1. 研究の背景 〜子育てをする親を取り巻く環境〜

A.地域コミュニティの減少と核家族化
 高度経済成長を迎える1960年代頃まで、親・親戚・近隣などを中心に地域社会の住民から構成された地域コミュニティが存在していた。しかし、核家族化と産業構造の変化に伴なった人口の流動化により、地域コミュニティは弱体化する事となる。育児に関する情報を得たり、身近に相談できる人が存在しコミュニティが衰退した事で、親の育児に対する負担は増大している。

B.メディアから膨大な育児に関する情報を享受する親
 核家族世帯の割合が大幅に増加し、都市化の中で家族は、かつての村共同体のネットワークから切り離されたところで、子育てに直面しなければならなくなった。身近な人間からの育児情報の収集が容易でなくなった親たちは、育児に関する情報を提供してくれるメディアを必要とするようになった(小林 1996)。主なメディアとしては、テレビ・雑誌・インターネットなどが挙げられる。
 情報化社会において親達の周囲では多様な媒体から多くの情報が発信されている。

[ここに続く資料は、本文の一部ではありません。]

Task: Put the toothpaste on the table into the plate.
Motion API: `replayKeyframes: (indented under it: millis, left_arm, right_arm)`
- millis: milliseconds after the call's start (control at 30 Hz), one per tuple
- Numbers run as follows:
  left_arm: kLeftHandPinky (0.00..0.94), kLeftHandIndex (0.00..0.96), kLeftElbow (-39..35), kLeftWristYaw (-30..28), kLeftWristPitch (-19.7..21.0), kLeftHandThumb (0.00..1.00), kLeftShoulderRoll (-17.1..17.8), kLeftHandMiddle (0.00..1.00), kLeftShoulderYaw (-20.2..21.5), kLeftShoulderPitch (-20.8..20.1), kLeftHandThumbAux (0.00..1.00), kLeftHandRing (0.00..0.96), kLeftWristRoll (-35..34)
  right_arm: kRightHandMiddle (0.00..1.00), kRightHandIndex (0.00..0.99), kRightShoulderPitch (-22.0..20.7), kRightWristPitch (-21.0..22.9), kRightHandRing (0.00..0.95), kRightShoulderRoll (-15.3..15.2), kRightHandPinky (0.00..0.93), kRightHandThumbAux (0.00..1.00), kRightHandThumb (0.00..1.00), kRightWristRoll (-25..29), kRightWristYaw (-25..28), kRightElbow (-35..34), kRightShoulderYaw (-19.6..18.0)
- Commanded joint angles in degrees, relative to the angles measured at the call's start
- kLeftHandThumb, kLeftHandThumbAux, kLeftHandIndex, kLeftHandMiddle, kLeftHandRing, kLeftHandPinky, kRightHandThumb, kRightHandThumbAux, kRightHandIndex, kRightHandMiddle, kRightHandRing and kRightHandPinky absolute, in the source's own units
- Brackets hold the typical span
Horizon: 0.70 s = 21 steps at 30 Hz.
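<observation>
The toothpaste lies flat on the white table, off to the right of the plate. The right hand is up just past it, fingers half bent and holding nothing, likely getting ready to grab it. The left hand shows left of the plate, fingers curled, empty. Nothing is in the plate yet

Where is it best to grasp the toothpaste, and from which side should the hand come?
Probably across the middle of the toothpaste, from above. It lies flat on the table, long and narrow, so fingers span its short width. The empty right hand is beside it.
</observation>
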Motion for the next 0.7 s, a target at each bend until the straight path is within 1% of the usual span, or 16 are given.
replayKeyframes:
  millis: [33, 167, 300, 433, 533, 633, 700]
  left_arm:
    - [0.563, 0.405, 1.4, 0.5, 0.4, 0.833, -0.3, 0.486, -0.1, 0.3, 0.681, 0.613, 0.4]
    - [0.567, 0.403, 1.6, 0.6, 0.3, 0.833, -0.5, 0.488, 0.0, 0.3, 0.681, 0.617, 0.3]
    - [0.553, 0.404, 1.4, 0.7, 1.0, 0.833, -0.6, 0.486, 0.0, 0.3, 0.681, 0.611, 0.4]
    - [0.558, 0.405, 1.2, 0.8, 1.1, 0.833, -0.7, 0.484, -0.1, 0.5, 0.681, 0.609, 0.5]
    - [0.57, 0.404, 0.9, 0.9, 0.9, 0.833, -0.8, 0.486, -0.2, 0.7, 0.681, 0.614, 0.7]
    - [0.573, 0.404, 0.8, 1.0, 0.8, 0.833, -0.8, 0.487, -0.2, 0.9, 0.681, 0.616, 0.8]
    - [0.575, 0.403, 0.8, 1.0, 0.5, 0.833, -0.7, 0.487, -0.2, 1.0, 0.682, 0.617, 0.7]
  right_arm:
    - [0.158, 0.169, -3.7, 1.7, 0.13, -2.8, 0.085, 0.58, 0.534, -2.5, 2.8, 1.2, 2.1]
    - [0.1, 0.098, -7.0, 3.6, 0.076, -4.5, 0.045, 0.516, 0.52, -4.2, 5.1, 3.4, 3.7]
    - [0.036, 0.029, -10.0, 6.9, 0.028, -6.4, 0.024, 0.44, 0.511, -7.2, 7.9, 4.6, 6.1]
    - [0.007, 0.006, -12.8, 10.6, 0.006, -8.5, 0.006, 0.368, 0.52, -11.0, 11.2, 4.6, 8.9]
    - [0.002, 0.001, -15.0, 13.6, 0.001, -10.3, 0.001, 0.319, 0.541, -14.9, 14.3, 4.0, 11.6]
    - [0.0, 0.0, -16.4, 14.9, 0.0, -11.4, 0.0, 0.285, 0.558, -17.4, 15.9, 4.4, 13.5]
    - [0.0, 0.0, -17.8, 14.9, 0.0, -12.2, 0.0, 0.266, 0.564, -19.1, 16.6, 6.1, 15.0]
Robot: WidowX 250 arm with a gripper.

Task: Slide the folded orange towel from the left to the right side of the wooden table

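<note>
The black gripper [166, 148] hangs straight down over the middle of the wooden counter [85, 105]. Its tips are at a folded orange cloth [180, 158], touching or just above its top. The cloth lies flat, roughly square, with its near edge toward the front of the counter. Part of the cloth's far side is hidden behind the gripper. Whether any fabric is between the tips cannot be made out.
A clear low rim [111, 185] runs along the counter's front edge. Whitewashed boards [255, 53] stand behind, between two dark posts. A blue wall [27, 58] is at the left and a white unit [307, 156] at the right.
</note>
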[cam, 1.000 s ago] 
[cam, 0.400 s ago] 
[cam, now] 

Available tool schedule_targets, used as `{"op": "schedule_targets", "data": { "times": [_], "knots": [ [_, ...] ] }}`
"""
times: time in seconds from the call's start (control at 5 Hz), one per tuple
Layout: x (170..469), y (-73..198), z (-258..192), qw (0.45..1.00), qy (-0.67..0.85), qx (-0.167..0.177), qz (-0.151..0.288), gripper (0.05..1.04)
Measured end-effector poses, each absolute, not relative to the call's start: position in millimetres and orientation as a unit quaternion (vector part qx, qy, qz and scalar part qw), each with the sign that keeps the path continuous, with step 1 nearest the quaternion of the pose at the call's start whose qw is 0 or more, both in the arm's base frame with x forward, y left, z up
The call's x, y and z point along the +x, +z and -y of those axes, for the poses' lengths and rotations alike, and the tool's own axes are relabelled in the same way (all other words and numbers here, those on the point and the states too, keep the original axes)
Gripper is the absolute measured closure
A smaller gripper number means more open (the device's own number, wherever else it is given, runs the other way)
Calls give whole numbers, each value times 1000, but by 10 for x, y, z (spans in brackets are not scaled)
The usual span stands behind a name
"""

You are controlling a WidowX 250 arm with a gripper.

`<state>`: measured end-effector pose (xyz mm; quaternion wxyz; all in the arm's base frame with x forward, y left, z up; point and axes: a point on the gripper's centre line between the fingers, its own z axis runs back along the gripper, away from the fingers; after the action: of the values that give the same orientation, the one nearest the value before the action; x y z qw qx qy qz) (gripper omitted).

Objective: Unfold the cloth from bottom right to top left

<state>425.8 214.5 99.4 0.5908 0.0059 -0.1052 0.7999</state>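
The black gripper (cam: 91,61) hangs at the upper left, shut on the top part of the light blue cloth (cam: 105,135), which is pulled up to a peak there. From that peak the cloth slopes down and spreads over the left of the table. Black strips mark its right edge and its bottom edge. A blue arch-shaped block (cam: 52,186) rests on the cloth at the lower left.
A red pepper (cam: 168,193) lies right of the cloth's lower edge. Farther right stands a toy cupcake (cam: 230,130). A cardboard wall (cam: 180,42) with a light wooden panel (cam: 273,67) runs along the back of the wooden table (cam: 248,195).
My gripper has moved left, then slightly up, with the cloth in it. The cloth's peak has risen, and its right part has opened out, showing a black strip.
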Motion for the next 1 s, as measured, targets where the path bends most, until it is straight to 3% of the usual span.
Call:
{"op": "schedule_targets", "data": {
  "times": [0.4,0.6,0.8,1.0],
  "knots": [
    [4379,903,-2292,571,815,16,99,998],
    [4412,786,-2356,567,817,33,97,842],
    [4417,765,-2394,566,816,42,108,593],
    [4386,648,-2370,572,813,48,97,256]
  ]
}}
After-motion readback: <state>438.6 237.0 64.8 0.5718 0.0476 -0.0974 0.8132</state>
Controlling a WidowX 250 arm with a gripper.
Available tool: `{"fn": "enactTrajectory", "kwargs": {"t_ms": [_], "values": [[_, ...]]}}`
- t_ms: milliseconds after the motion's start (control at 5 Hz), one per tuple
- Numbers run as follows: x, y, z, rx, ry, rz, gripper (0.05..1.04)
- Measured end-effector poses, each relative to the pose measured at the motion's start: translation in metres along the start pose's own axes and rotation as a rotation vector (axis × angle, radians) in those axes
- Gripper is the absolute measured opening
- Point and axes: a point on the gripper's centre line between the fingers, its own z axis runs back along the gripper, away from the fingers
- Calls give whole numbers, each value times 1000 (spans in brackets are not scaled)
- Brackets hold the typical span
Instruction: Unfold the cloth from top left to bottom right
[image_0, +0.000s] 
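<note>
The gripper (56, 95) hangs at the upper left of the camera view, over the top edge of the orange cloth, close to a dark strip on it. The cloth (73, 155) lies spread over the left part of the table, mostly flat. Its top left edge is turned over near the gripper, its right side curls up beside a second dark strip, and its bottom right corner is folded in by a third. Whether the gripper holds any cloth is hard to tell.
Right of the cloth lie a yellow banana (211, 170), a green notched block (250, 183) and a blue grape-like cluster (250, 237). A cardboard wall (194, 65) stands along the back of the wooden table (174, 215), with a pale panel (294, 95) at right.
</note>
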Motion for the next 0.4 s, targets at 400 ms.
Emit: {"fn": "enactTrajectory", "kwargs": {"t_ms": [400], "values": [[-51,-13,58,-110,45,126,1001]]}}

従って、良くも悪くもメディアから様々な影響を受けている親が存在すると考えられる

メディアを利用した時のメリット
 ・子育ての具体的アドバイスが聞ける
 ・子育て中に起こる不安が軽減される

メディアを利用した時のディメリット
 ・情報量の多さに何を選択して良いのか分からずに、知り得た情報を子育てに活用することができず育児不安に陥る(國分ほか 2003)。  ・メディアが奨励する早期教育を施した結果、子どもの心や体にストレスを生じさせてしまう(土井ほか 1997)。

2. 研究の目的

 子育てに関する情報をめぐり、メディアと親の間でどのような相互作用が起こり、それによって親のどの部分が変容するのかを明らかにする。

3. 研究の対象

 乳幼児の親

4. 研究の方法

(1)親への調査(質問紙調査やフィールドワークなど)をもとに、子育ての現場で機能するメディアの内容を分析。
(2)メディアからの情報の問題点や課題を検討する。